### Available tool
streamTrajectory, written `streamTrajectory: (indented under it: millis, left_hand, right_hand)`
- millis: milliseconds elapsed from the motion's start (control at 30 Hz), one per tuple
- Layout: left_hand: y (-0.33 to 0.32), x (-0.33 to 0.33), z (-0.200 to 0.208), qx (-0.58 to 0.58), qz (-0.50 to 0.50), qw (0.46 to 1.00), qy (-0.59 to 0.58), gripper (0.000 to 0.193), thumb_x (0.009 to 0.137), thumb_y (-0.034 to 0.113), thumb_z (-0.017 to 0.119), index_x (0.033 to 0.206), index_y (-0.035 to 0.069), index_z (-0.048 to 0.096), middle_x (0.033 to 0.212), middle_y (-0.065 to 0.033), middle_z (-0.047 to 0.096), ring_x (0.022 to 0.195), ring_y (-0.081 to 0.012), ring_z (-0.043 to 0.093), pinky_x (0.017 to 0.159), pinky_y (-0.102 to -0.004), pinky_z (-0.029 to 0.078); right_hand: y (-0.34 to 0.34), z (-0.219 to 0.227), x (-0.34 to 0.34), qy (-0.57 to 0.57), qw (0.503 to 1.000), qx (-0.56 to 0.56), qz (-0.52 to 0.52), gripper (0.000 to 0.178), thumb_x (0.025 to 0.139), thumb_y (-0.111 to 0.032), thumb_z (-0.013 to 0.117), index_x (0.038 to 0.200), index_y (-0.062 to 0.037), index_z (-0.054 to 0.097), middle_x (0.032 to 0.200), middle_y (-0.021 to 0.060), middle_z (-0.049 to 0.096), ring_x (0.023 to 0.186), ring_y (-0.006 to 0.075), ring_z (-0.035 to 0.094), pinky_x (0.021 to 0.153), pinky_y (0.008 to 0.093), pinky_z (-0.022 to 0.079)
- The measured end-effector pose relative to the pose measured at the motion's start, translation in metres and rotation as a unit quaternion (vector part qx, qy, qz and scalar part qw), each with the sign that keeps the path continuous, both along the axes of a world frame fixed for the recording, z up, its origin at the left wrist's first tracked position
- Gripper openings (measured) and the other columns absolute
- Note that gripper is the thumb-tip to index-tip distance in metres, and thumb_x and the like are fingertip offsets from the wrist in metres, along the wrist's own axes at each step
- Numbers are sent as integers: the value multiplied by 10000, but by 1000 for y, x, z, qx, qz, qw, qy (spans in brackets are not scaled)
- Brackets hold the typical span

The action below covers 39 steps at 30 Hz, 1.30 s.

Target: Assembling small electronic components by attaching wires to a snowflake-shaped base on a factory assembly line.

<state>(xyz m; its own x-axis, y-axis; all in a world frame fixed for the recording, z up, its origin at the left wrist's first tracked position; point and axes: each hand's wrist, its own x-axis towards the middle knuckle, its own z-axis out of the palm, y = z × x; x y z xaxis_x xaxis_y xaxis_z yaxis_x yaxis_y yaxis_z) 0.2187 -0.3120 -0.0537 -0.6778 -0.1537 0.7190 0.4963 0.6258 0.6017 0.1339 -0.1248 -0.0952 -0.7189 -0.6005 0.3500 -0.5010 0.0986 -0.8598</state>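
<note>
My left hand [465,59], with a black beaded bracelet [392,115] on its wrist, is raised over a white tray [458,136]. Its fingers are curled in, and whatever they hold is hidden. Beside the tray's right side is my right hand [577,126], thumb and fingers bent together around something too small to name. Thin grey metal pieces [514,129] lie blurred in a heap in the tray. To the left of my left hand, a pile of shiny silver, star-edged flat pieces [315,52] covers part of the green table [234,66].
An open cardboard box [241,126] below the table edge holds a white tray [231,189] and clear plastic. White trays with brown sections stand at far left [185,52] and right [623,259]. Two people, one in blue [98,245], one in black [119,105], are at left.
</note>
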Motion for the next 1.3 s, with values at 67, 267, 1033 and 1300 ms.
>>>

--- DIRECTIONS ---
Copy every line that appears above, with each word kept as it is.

--- TASK RESULT ---
### Available tool
streamTrajectory, written `streamTrajectory: (indented under it: millis, left_hand, right_hand)`
- millis: milliseconds elapsed from the motion's start (control at 30 Hz), one per tuple
- Layout: left_hand: y (-0.33 to 0.32), x (-0.33 to 0.33), z (-0.200 to 0.208), qx (-0.58 to 0.58), qz (-0.50 to 0.50), qw (0.46 to 1.00), qy (-0.59 to 0.58), gripper (0.000 to 0.193), thumb_x (0.009 to 0.137), thumb_y (-0.034 to 0.113), thumb_z (-0.017 to 0.119), index_x (0.033 to 0.206), index_y (-0.035 to 0.069), index_z (-0.048 to 0.096), middle_x (0.033 to 0.212), middle_y (-0.065 to 0.033), middle_z (-0.047 to 0.096), ring_x (0.022 to 0.195), ring_y (-0.081 to 0.012), ring_z (-0.043 to 0.093), pinky_x (0.017 to 0.159), pinky_y (-0.102 to -0.004), pinky_z (-0.029 to 0.078); right_hand: y (-0.34 to 0.34), z (-0.219 to 0.227), x (-0.34 to 0.34), qy (-0.57 to 0.57), qw (0.503 to 1.000), qx (-0.56 to 0.56), qz (-0.52 to 0.52), gripper (0.000 to 0.178), thumb_x (0.025 to 0.139), thumb_y (-0.111 to 0.032), thumb_z (-0.013 to 0.117), index_x (0.038 to 0.200), index_y (-0.062 to 0.037), index_z (-0.054 to 0.097), middle_x (0.032 to 0.200), middle_y (-0.021 to 0.060), middle_z (-0.049 to 0.096), ring_x (0.023 to 0.186), ring_y (-0.006 to 0.075), ring_z (-0.035 to 0.094), pinky_x (0.021 to 0.153), pinky_y (0.008 to 0.093), pinky_z (-0.022 to 0.079)
- The measured end-effector pose relative to the pose measured at the motion's start, translation in metres and rotation as a unit quaternion (vector part qx, qy, qz and scalar part qw), each with the sign that keeps the path continuous, both along the axes of a world frame fixed for the recording, z up, its origin at the left wrist's first tracked position
- Gripper openings (measured) and the other columns absolute
- Note that gripper is the thumb-tip to index-tip distance in metres, and thumb_x and the like are fingertip offsets from the wrist in metres, along the wrist's own axes at each step
- Numbers are sent as integers: the value multiplied by 10000, but by 1000 for y, x, z, qx, qz, qw, qy (spans in brackets are not scaled)
- Brackets hold the typical span

The action below covers 39 steps at 30 Hz, 1.30 s.

Target: Assembling small electronic components by attaching wires to a snowflake-shaped base on a factory assembly line.

<state>(xyz m; its own x-axis, y-axis; all in a world frame fixed for the recording, z up, its origin at the left wrist's first tracked position; point and axes: each hand's wrist, its own x-axis towards the middle knuckle, its own z-axis out of the palm, y = z × x; x y z xaxis_x xaxis_y xaxis_z yaxis_x yaxis_y yaxis_z) 0.2187 -0.3120 -0.0537 -0.6778 -0.1537 0.7190 0.4963 0.6258 0.6017 0.1339 -0.1248 -0.0952 -0.7189 -0.6005 0.3500 -0.5010 0.0986 -0.8598</state>
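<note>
My left hand [465,59], with a black beaded bracelet [392,115] on its wrist, is raised over a white tray [458,136]. Its fingers are curled in, and whatever they hold is hidden. Beside the tray's right side is my right hand [577,126], thumb and fingers bent together around something too small to name. Thin grey metal pieces [514,129] lie blurred in a heap in the tray. To the left of my left hand, a pile of shiny silver, star-edged flat pieces [315,52] covers part of the green table [234,66].
An open cardboard box [241,126] below the table edge holds a white tray [231,189] and clear plastic. White trays with brown sections stand at far left [185,52] and right [623,259]. Two people, one in blue [98,245], one in black [119,105], are at left.
</note>
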Motion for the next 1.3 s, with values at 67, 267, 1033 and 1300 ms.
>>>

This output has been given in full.